:: YOUR OBJECTIVE ::
Write each entry again exactly as shown, but without the images it holds.

[Items from a dataset]
______________________________

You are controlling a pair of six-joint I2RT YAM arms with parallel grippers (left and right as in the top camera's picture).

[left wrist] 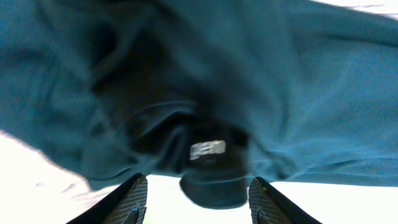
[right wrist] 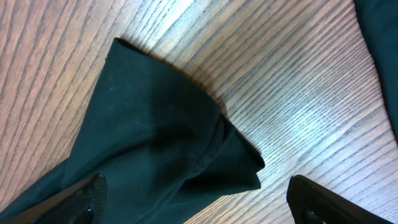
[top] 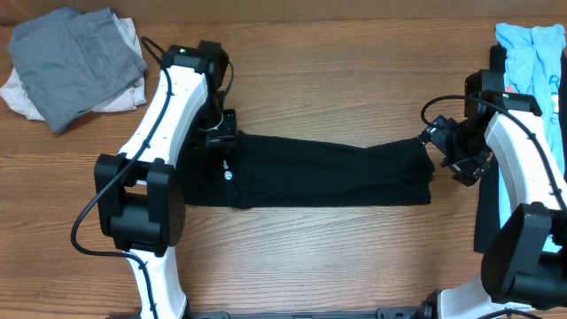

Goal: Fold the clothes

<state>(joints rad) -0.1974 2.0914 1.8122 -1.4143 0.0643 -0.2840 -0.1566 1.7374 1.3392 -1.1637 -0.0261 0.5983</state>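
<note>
The black T-shirt [top: 328, 177] lies folded into a long strip across the middle of the table. My left gripper [top: 219, 135] hangs over its left end, at the collar with the label [left wrist: 207, 149]; its fingers [left wrist: 198, 200] are open and hold nothing. My right gripper [top: 440, 151] is at the shirt's right end, open, its fingers [right wrist: 198, 200] spread either side of the folded corner [right wrist: 186, 155]. A light-blue shirt [top: 534, 55] lies at the far right. A grey piece [top: 75, 53] lies on a white piece [top: 27, 96] at the far left.
A dark cloth [top: 485, 213] lies along the table's right edge under the right arm; it also shows in the right wrist view [right wrist: 380, 37]. Bare wooden tabletop [top: 337, 80] shows behind and in front of the black shirt.
</note>
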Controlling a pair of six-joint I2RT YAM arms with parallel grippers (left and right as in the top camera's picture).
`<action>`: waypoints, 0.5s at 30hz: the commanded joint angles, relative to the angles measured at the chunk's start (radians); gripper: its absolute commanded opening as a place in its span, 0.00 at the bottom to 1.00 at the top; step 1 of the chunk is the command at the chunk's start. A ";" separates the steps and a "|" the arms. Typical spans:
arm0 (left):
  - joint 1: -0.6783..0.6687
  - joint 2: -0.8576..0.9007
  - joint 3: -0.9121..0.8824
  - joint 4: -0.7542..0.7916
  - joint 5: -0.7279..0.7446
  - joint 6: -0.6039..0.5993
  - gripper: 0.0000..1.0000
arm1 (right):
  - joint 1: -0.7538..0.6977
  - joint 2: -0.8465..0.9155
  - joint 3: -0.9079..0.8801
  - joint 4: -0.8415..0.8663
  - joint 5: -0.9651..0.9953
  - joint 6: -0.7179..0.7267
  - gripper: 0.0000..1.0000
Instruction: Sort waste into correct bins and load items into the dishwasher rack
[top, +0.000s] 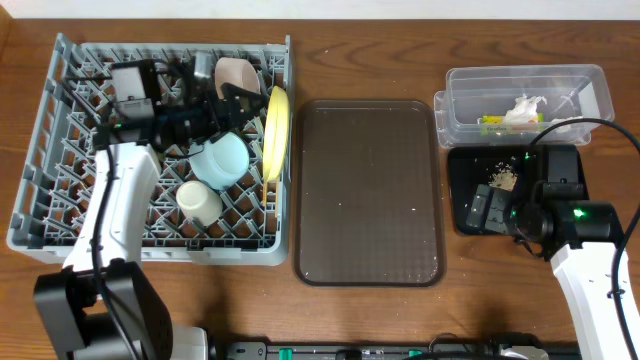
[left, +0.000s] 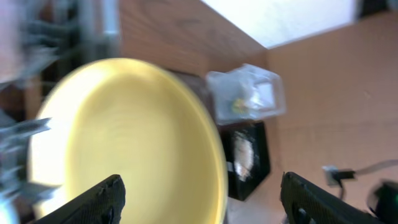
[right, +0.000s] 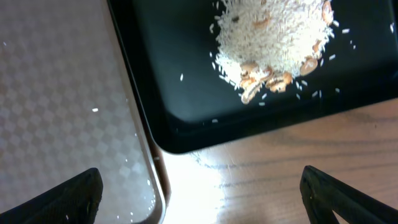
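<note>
Yellow plate (top: 277, 128) — round, glossy, standing on edge.

Robot test bench staged as a dishwashing station. A wooden counter (top: 380, 60) carries a grey commercial dishwasher rack (top: 170, 258) at 9 o'clock, a brown serving tray (top: 368, 190) in the middle, and a clear tub (top: 470, 95) above a black tray (top: 465, 170) at 3 o'clock. The left arm (top: 120, 210) and right arm (top: 590, 265), both white and black, reach in from the 6 o'clock edge.
</note>
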 joint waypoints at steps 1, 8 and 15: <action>0.021 -0.065 -0.008 -0.056 -0.181 0.074 0.82 | -0.015 -0.002 0.005 0.023 0.000 -0.005 0.99; 0.016 -0.201 -0.008 -0.248 -0.619 0.161 0.84 | -0.006 -0.002 0.005 0.219 -0.146 -0.005 0.98; 0.016 -0.251 -0.008 -0.536 -0.888 0.101 0.91 | 0.023 0.024 0.005 0.381 -0.161 -0.118 0.94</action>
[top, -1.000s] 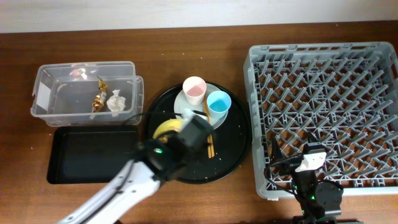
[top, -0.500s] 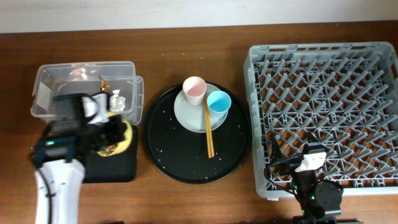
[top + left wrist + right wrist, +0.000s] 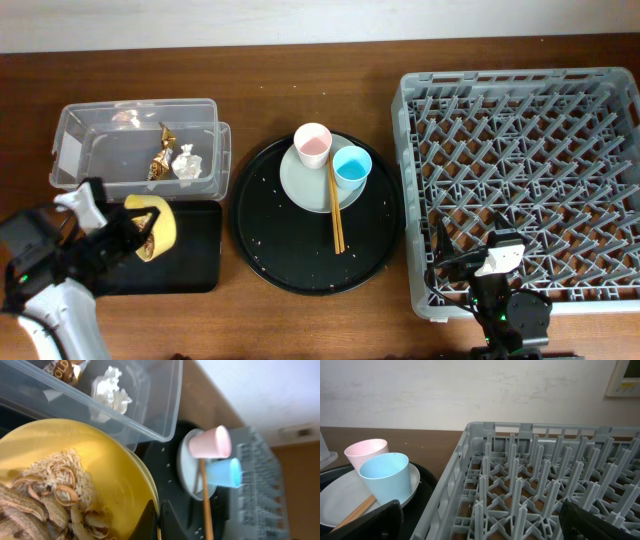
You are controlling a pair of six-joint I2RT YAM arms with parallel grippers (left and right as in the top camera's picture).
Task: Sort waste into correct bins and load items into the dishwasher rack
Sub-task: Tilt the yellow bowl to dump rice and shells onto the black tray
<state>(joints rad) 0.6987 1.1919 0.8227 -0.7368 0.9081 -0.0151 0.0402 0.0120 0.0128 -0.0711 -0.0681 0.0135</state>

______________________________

:: ANSWER SPACE ::
You are controlling a pair of six-joint I2RT YAM arms with parallel grippers (left and right as in the top camera's picture).

[left wrist] 
[right wrist] 
[top] 

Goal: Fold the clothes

<state>(joints rad) -0.1974 2.0914 1.8122 -1.4143 0.0643 -0.2840 -0.1566 1.7374 1.3392 -1.1637 -0.0261 0.5983</state>
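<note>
The black T-shirt [top: 328, 177] lies folded into a long strip across the middle of the table. My left gripper [top: 219, 135] hangs over its left end, at the collar with the label [left wrist: 207, 149]; its fingers [left wrist: 198, 200] are open and hold nothing. My right gripper [top: 440, 151] is at the shirt's right end, open, its fingers [right wrist: 198, 200] spread either side of the folded corner [right wrist: 186, 155]. A light-blue shirt [top: 534, 55] lies at the far right. A grey piece [top: 75, 53] lies on a white piece [top: 27, 96] at the far left.
A dark cloth [top: 485, 213] lies along the table's right edge under the right arm; it also shows in the right wrist view [right wrist: 380, 37]. Bare wooden tabletop [top: 337, 80] shows behind and in front of the black shirt.
</note>
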Controlling a pair of six-joint I2RT YAM arms with parallel grippers (left and right as in the top camera's picture).
`<action>`: waypoints, 0.5s at 30hz: the commanded joint angles, relative to the angles measured at the chunk's start (radians); gripper: its absolute commanded opening as a place in its span, 0.00 at the bottom to 1.00 at the top; step 1 of the chunk is the command at the chunk's start. A ";" separates the steps and a "|" the arms. Typical spans:
arm0 (left):
  - joint 1: -0.6783..0.6687
  - joint 2: -0.8576..0.9007
  - joint 3: -0.9121..0.8824
  - joint 4: -0.7542..0.7916
  - joint 5: -0.7279..0.7446
  - joint 6: -0.6039..0.5993
  - gripper: 0.0000..1.0000
arm1 (right):
  - joint 1: -0.7538..0.6977
  - joint 2: -0.8465..0.9155
  - joint 3: -0.9079..0.8801
  - joint 4: -0.8415..0.8663
  - joint 5: -0.9651..0.9953
  - joint 6: -0.7179..0.7267
  - gripper: 0.0000..1.0000
Instruction: Sort waste into correct bins and load items into the dishwasher rack
[top, +0.000s] 
[left, +0.000s] 
[right, +0.000s] 
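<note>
Yellow plate (top: 277, 128) — round, glossy, standing on edge.

Robot test bench staged as a dishwashing station. A wooden counter (top: 380, 60) carries a grey commercial dishwasher rack (top: 170, 258) at 9 o'clock, a brown serving tray (top: 368, 190) in the middle, and a clear tub (top: 470, 95) above a black tray (top: 465, 170) at 3 o'clock. The left arm (top: 120, 210) and right arm (top: 590, 265), both white and black, reach in from the 6 o'clock edge.
</note>
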 joint waypoints at steps 1, 8 and 15: <action>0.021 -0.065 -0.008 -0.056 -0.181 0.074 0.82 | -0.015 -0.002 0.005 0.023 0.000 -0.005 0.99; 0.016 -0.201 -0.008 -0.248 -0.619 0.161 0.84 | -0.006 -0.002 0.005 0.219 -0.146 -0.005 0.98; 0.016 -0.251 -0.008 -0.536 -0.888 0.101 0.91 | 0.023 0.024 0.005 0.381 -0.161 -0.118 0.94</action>
[top, -1.000s] 
[top, -0.500s] 
[top + left wrist + right wrist, +0.000s] 
You are controlling a pair of six-joint I2RT YAM arms with parallel grippers (left and right as in the top camera's picture).
Task: Sort waste into correct bins and load items into the dishwasher rack
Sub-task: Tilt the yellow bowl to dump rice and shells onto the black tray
<state>(joints rad) 0.6987 1.1919 0.8227 -0.7368 0.9081 -0.0151 0.0402 0.0120 0.0128 -0.0711 -0.0681 0.0135</state>

With this, the answer is complete.